The main attraction is a new high-def transfer of the 1929 re-release cut, significantly shorter than the original 1925 release but in nearly pristine condition. Purists may prefer the softer but complete original cut, sourced from 16mm, the best film elements currently available, but the shorter, later version is so good that even people who normally avoid silent cinema would likely find it terrifically entertaining.

Loosely adapted from Gaston Leroux's 1910 novel Le Fantôme de l'Opéra, the default, 24 frames-per-second 1929 version (on Disc 1) really cuts to the chase, wasting no time teasing the Phantom's appearance in shadow while inter-titles dialogue discuss the "Opera Ghost" from the first scene.

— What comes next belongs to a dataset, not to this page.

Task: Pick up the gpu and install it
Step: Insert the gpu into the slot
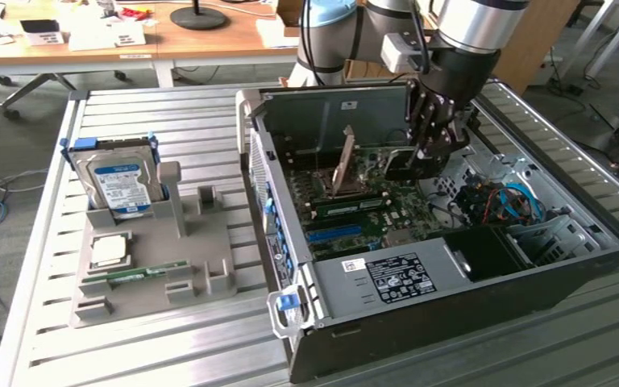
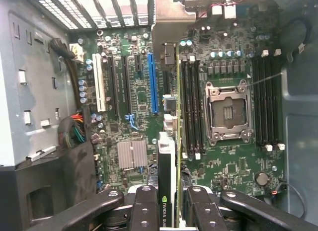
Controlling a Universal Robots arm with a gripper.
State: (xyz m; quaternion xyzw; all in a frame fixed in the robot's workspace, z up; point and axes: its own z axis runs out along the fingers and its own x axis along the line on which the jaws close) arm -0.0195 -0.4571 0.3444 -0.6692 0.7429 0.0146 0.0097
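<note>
We see the pincer (image 2: 169, 203) pinching the gpu (image 2: 167, 154) edge-on inside the open computer case (image 1: 450, 282), the card apparently hanging above the motherboard (image 2: 233, 166) between the blue expansion slot (image 2: 153, 84) and the memory slots (image 2: 191, 107). If it is off the slot's line, pressing down could jam its edge on the board or snag its silver bracket (image 2: 169, 22) on the case's rear frame.

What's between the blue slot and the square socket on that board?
Wrist view: black memory slots, and the gpu held edge-on in the claw over that stretch.
</note>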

New management has assumed control of the Paris Opera House during a season that includes Gounod's Faust, dismissing rumors that the Phantom routinely occupies Box Number 5 during performances. Elsewhere, the Phantom has taken an unhealthy interest in the career and affections of Christine Daaé (Mary Philbin), prima donna Mme. Carlotta's understudy, mostly coaching and tutoring her, unseen behind her dressing room mirror. Like Rasputin's Czarina, Christine is mesmerized by the Phantom's devotion to her career.

The Phantom, later identified as Erik, a criminally insane practitioner of the black arts, begins sending threatening letters to Carlotta's mother and the Opera House management, demanding that Christine take Carlotta's place. When these threats are ignored, the Phantom causes a giant crystal chandelier to crash down on the audience, while the Phantom effectively kidnaps Christine, whisking her to his subterranean lair, in the largely forgotten catacombs beneath the famous theater.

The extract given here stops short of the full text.